• _Provided material_:
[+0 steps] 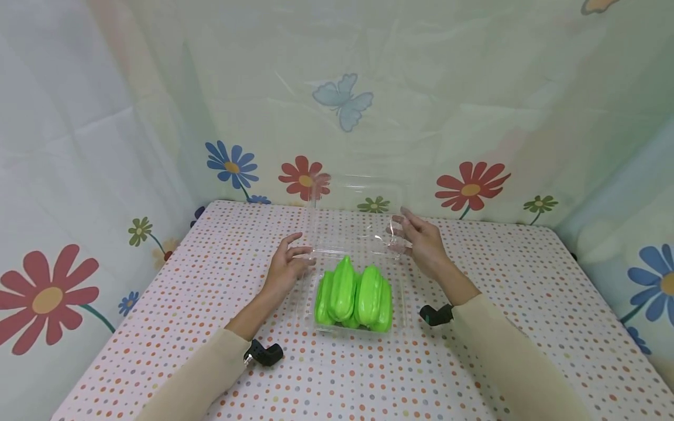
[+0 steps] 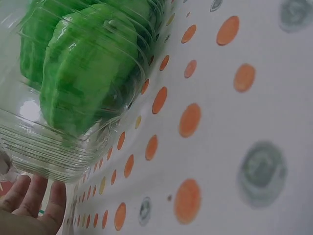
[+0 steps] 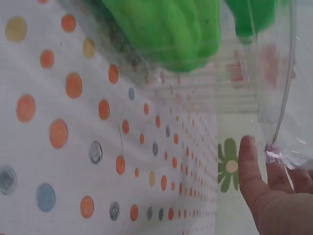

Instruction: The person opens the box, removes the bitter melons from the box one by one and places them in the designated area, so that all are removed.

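Clear plastic clamshell container (image 1: 354,304) sits at worktop centre, lid (image 1: 358,216) swung up and standing roughly upright at the 12 o'clock edge of the tray. Inside the tray: bright green ridged plastic vegetables (image 1: 354,295), packed side by side, filling most of it. The left wrist view shows the same green pieces (image 2: 85,73) pressed against the ribbed clear wall (image 2: 49,147); the right wrist view shows them (image 3: 166,29) through the clear wall (image 3: 230,93) too.

Left hand (image 1: 286,269) at 9 o'clock of the container, fingers mostly straight and spread, fingertips at the lower left corner of the lid near the hinge; looks like touching, no curl round anything. In the left wrist view its fingers (image 2: 36,200) lie loose just below the container's corner.

Right hand (image 1: 421,240) at 2 o'clock of the tray, fingers extended, fingertips against the right edge of the lid. In the right wrist view its fingers (image 3: 252,171) meet the thin clear rim; pinch or plain touch, cannot tell.

Cream long sleeves on both arms, a small black wrist camera (image 1: 265,354) on the left and another (image 1: 436,314) on the right.

White worktop cloth with orange, grey and blue polka dots (image 1: 210,280). Pale backdrop sheets printed with flowers and a blue butterfly (image 1: 343,100) behind and on both sides.
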The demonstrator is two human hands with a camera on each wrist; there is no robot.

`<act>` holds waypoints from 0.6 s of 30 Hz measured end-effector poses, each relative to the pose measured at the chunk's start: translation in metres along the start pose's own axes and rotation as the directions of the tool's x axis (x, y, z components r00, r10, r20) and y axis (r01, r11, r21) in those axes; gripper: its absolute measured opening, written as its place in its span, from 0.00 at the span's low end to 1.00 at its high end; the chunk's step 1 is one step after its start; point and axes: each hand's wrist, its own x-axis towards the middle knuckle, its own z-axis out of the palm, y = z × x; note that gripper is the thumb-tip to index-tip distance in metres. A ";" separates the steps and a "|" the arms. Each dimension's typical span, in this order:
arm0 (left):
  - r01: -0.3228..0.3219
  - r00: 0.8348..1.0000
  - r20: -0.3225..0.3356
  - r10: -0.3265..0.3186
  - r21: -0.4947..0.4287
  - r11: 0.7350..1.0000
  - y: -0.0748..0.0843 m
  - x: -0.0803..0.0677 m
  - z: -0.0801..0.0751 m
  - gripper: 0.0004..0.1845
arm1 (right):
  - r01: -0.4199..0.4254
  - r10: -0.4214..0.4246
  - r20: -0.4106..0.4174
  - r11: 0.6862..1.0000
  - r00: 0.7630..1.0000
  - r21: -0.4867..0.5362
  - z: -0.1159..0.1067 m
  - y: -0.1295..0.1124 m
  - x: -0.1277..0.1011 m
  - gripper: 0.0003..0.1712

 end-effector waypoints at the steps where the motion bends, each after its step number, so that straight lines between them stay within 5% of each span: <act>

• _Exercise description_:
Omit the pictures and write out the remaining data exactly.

• _Exercise solution_:
[+0 steps] 
[+0 steps] 
[+0 steps] 

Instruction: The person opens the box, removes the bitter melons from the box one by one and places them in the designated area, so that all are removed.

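Clear plastic clamshell container (image 1: 354,304) sits at worktop centre, lid (image 1: 358,216) swung up and standing roughly upright at the 12 o'clock edge of the tray. Inside the tray: bright green ridged plastic vegetables (image 1: 354,295), packed side by side, filling most of it. The left wrist view shows the same green pieces (image 2: 85,73) pressed against the ribbed clear wall (image 2: 49,147); the right wrist view shows them (image 3: 166,29) through the clear wall (image 3: 230,93) too.

Left hand (image 1: 286,269) at 9 o'clock of the container, fingers mostly straight and spread, fingertips at the lower left corner of the lid near the hinge; looks like touching, no curl round anything. In the left wrist view its fingers (image 2: 36,200) lie loose just below the container's corner.

Right hand (image 1: 421,240) at 2 o'clock of the tray, fingers extended, fingertips against the right edge of the lid. In the right wrist view its fingers (image 3: 252,171) meet the thin clear rim; pinch or plain touch, cannot tell.

Cream long sleeves on both arms, a small black wrist camera (image 1: 265,354) on the left and another (image 1: 436,314) on the right.

White worktop cloth with orange, grey and blue polka dots (image 1: 210,280). Pale backdrop sheets printed with flowers and a blue butterfly (image 1: 343,100) behind and on both sides.
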The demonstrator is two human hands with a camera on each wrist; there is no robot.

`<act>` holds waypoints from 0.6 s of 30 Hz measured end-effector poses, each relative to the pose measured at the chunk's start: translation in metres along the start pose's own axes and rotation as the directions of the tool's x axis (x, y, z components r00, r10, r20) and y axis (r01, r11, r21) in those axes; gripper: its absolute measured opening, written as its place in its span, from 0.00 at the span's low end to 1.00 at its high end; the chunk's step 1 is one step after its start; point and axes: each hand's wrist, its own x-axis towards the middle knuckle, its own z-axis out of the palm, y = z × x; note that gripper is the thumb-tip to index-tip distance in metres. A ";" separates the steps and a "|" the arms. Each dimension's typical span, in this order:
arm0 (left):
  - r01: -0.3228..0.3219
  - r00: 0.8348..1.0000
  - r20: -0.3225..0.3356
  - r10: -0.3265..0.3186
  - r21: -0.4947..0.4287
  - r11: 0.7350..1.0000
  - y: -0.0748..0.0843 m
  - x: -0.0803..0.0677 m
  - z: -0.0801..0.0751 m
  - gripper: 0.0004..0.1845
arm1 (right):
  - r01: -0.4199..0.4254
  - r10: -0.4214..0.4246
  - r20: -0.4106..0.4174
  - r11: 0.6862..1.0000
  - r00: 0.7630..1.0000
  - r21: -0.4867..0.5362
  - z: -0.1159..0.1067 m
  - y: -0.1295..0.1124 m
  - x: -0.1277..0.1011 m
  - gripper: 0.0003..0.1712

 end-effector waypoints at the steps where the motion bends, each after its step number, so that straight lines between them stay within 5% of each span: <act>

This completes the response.